Sein Gedächtnis, so bescheinigen ihm alle, die ihn kannten, bewahrte eine unglaubliche Menge an Informationen, Namen und Ereignissen auf, die jederzeit abrufbar waren und die er auf eine ausgefallene, oft humorvolle Art miteinander zu verknüpfen wusste. Seine Vorträge und Vorlesungen waren ausdruckstark, unterhaltsam und garniert mit feiner Ironie – insbesondere dann, wenn er die Tiefen und Fallstricke des politischen Systems Japans analysierte. Zugleich basierten seine Aussagen auf fundiertem Wissen. Diese Qualitäten machten ihn zu einem gefragten öffentlichen Redner und einem beliebten Lehrer. Die Verfasserin dieser Zeilen, selbst eine Schülerin (eine „Doktortochter“) Manfred Pohls, erinnert sich noch genau an seine wunderbare Fähigkeit, auch die richtigen Fragen zu stellen. Fragen, die überaus inspirierend wirkten, neue Perspektiven eröffneten und nun schmerzlich vermisst werden müssen.

Manfred Pohl liebte die Literatur und die bildenden Künste.
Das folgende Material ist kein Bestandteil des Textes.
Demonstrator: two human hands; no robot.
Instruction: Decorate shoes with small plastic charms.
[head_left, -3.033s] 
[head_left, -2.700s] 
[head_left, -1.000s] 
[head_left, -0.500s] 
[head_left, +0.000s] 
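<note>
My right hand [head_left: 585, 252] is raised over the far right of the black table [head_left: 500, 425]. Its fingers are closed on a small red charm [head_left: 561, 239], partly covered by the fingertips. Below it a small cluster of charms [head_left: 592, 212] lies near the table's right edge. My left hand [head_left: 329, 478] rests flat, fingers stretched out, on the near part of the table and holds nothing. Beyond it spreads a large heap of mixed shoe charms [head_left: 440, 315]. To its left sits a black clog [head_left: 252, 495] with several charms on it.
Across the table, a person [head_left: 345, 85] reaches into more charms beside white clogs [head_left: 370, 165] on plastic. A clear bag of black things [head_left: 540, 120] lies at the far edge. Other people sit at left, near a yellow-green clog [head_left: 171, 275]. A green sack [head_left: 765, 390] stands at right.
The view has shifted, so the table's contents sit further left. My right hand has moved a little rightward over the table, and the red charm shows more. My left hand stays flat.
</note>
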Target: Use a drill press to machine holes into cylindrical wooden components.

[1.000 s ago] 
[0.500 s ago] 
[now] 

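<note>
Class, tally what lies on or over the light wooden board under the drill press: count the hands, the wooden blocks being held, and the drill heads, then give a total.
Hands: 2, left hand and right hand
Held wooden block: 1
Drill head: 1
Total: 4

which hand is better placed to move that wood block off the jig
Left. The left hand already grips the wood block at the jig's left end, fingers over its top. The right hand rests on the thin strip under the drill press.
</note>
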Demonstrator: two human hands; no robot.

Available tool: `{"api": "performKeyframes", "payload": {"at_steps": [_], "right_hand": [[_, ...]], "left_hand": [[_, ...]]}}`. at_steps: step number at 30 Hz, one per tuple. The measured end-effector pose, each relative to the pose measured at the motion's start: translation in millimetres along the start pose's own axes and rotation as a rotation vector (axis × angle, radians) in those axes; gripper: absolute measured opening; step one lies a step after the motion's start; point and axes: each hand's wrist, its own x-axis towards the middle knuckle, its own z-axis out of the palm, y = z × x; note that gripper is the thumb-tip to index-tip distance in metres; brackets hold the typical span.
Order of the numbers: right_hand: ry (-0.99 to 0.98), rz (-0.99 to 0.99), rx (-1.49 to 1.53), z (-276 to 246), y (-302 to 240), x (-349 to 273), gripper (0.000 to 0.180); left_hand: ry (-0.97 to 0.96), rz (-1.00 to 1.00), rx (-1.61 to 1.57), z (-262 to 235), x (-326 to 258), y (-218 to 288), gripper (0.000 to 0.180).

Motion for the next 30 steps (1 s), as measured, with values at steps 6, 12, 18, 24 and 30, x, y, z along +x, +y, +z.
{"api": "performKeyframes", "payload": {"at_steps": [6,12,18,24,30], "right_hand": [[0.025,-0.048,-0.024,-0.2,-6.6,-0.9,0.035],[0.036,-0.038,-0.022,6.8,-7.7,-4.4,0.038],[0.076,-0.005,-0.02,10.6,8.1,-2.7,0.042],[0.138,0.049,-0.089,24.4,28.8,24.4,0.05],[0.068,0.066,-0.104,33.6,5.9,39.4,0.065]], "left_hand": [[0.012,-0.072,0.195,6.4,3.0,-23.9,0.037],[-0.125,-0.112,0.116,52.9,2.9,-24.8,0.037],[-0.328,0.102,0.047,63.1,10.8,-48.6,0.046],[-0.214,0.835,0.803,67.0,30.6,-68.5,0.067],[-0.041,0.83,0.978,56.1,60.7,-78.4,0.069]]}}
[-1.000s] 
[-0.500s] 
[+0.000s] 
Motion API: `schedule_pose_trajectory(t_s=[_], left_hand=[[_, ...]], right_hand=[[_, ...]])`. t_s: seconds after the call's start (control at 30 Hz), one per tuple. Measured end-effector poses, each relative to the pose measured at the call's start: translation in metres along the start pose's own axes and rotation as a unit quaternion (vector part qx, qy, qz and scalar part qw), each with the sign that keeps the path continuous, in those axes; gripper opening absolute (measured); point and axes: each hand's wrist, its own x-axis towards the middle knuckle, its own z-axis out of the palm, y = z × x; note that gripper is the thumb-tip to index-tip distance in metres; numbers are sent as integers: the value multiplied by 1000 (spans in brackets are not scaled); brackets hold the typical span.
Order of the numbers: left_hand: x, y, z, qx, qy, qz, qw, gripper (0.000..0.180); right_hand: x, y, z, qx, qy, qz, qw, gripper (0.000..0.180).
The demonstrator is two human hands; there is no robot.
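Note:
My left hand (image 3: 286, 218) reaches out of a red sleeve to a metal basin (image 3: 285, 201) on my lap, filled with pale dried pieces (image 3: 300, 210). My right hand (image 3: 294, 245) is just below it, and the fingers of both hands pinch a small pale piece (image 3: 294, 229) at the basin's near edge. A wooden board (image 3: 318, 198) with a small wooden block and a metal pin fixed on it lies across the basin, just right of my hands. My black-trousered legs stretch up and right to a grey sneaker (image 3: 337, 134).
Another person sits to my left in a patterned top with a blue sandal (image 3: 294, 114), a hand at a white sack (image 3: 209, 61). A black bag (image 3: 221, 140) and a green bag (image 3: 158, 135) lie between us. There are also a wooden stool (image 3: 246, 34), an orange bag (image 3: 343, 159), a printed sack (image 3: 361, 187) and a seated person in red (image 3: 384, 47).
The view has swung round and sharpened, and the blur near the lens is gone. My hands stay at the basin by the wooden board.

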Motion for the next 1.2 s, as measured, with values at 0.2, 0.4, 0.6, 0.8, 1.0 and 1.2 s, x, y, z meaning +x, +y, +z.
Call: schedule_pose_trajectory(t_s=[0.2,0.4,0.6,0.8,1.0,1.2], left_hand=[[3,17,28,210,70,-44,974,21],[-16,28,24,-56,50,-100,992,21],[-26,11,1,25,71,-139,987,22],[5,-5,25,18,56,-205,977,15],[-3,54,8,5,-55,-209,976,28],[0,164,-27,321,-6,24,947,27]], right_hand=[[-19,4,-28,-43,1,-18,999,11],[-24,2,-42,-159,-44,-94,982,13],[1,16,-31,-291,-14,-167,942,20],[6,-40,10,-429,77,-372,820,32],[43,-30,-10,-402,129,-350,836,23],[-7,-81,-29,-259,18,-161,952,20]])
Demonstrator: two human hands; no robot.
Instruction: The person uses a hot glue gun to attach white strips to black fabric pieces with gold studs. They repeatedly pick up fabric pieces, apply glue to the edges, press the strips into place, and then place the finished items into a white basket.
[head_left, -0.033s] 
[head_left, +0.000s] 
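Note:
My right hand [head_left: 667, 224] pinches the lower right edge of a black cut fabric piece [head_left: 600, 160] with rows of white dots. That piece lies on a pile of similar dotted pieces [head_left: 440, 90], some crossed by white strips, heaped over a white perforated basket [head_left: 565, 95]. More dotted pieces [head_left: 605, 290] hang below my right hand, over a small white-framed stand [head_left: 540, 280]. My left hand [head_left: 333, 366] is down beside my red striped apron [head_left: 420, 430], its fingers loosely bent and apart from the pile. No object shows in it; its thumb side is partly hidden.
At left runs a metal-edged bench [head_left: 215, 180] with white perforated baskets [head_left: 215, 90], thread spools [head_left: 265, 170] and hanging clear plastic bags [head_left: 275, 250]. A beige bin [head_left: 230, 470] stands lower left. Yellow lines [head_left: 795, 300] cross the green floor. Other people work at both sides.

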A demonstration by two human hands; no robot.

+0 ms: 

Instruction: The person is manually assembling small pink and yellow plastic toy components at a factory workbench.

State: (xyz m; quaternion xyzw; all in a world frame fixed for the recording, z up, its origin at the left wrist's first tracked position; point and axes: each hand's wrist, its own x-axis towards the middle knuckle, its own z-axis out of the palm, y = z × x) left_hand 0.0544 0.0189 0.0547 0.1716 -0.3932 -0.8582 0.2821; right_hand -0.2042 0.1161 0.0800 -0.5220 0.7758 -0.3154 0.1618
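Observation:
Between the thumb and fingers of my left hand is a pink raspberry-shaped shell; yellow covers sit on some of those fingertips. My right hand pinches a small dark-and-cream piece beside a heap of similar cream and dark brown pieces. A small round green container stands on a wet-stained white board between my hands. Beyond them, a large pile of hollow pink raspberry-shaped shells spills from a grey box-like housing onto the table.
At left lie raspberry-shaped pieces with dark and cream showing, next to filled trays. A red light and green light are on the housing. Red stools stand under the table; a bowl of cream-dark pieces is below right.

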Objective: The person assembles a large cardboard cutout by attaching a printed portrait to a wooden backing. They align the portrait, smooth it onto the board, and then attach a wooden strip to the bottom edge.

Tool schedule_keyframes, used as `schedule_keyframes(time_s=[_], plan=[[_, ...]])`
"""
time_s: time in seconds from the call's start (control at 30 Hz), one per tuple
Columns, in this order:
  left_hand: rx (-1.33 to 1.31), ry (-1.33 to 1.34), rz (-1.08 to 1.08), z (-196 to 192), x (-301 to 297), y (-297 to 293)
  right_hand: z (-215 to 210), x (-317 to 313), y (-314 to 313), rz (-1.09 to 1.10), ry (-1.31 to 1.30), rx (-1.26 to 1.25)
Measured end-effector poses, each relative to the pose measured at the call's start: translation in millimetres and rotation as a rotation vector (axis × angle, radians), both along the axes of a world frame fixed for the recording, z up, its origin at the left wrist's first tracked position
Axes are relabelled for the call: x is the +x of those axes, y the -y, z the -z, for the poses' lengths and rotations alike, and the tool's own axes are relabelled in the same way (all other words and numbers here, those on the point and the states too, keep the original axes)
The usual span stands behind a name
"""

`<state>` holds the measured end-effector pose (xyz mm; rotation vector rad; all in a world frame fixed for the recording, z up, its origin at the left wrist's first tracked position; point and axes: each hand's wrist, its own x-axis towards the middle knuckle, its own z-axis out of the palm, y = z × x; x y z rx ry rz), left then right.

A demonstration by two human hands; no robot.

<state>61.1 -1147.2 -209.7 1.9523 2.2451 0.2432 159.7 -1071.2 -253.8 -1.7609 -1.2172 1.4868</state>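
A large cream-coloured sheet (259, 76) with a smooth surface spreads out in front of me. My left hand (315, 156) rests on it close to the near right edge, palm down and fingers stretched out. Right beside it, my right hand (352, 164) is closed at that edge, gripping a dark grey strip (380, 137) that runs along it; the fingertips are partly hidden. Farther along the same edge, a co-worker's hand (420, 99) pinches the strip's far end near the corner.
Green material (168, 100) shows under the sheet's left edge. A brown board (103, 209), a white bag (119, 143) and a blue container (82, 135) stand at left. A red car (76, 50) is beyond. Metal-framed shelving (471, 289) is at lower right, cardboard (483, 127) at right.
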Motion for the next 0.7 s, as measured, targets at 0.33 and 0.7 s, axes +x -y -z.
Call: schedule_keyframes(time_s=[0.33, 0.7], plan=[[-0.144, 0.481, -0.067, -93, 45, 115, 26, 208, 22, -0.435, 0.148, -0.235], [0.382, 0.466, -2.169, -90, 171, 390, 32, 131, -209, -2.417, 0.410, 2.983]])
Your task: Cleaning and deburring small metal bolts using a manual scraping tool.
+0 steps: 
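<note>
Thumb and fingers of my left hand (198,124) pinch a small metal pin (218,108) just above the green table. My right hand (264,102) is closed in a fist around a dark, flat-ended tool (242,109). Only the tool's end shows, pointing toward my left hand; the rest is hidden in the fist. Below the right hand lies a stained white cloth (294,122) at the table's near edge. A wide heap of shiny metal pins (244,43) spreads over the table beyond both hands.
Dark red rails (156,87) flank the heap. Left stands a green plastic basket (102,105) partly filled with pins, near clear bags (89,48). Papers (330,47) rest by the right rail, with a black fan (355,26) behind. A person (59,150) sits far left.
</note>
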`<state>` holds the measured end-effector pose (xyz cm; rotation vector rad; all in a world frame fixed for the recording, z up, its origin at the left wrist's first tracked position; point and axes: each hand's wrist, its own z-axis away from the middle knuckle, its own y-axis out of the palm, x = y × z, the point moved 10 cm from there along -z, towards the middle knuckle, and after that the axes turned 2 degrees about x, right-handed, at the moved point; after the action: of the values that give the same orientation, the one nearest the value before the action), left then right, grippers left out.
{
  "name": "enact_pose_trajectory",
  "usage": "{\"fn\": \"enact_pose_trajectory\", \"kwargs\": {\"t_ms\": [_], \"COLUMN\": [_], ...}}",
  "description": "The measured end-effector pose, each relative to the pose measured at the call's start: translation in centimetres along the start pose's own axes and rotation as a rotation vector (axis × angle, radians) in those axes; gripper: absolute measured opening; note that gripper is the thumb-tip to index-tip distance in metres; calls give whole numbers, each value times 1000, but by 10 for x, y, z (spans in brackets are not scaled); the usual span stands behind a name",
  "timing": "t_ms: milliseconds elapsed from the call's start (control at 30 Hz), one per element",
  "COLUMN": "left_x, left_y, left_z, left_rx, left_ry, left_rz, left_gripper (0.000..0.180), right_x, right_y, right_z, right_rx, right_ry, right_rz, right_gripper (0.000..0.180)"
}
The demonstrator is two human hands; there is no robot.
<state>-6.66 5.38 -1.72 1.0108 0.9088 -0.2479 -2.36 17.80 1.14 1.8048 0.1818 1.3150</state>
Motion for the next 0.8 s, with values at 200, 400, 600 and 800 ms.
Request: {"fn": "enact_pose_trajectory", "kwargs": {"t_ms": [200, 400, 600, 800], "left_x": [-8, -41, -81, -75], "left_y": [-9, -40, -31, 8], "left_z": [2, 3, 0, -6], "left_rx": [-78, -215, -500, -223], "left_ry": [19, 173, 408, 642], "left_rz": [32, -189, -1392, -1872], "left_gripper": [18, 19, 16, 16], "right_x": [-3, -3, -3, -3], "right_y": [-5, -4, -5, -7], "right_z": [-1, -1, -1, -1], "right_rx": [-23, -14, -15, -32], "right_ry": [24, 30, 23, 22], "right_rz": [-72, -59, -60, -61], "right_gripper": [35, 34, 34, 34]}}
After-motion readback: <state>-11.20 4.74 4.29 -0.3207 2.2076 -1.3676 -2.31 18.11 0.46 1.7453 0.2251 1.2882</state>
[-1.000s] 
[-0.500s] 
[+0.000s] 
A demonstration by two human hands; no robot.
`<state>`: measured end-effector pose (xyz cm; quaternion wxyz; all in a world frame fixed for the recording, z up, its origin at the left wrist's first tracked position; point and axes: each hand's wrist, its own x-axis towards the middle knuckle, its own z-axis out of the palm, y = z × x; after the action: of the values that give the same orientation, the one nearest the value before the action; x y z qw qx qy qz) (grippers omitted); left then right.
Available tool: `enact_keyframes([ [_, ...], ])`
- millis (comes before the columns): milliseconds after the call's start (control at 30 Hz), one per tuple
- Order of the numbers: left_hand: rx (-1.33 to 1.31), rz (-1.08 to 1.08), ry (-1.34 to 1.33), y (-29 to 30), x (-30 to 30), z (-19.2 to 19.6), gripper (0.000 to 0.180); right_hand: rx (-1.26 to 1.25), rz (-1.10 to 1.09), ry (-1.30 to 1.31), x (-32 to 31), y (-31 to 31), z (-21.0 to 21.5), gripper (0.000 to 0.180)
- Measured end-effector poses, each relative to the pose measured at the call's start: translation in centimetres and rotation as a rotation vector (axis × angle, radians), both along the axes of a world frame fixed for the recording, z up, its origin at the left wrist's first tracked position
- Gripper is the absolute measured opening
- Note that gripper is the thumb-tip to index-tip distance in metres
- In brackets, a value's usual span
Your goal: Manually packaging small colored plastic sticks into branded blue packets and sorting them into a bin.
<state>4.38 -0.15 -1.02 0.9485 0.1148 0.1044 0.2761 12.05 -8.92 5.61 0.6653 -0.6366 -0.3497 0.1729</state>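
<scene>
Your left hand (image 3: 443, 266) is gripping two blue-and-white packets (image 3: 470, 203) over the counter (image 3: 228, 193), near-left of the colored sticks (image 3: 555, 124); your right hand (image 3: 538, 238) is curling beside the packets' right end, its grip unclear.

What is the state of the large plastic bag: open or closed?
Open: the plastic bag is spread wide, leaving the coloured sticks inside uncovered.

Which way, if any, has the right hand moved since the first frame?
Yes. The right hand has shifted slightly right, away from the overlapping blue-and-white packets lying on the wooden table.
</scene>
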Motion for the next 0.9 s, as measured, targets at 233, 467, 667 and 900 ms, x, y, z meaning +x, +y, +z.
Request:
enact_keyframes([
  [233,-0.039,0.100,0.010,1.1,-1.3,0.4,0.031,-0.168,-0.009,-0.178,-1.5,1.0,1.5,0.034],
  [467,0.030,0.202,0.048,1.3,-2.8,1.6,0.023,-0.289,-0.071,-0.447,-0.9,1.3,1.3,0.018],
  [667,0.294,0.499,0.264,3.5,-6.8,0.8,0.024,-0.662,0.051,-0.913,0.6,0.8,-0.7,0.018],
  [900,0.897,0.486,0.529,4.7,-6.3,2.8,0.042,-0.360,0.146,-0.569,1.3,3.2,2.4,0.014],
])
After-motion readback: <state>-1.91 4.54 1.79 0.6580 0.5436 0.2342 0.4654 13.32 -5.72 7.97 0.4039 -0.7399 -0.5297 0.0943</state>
Seine malerische Begabung hat er wohl von seinem Vater, einem Steinmetzmeister, geerbt. Er zeichnete viel und malte gelegentlich Aquarelle, sehr gerne auch Neujahrskarten. Sogar einen Stempel mit seinem japanischen Künstlernamen besaß er. Ein leidenschaftlicher Fotograf war er außerdem, mit einem scharfen Blick für das Schöne, das Ungewöhnliche und das Lächerliche. Sein Fotoarchiv gibt Zeugnis von verschiedensten Orten Europas und Asiens seit den 1960er Jahren, die er auf seinen zahlreichen Reisen besuchte. Bis zuletzt war er mit großer Neugier in den entlegensten Winkeln der Welt unterwegs. Er interessierte sich für Stadtentwicklung und Architektur und war ein politisch wacher Mensch mit einer offenen Nähe zur Sozialdemokratie. Wie passend, dass er in einer nach Fritz Schumacher benannten Genossenschaftssiedlung wohnte!

Manfred Pohl war im Privaten wie im Beruflichen ein Hamburgischer Kosmopolit, den Blick stets auf den Horizont gerichtet. Vor allem aber war Manfred Pohl ein Familienmensch. Ein präsenter Vater, der nach dem plötzlichen Tod seiner Frau den gemeinsamen Sohn alleine großzog. In den letzten Jahren dann genoss er seine neue Rolle als liebevoller Großvater. Er kümmerte sich viel um andere und manchmal ahnte man die Gefahr, dass er dabei sich selbst vergessen könnte.

Am 30. März 2015 verstarb Manfred Pohl in Hamburg. Viel zu früh.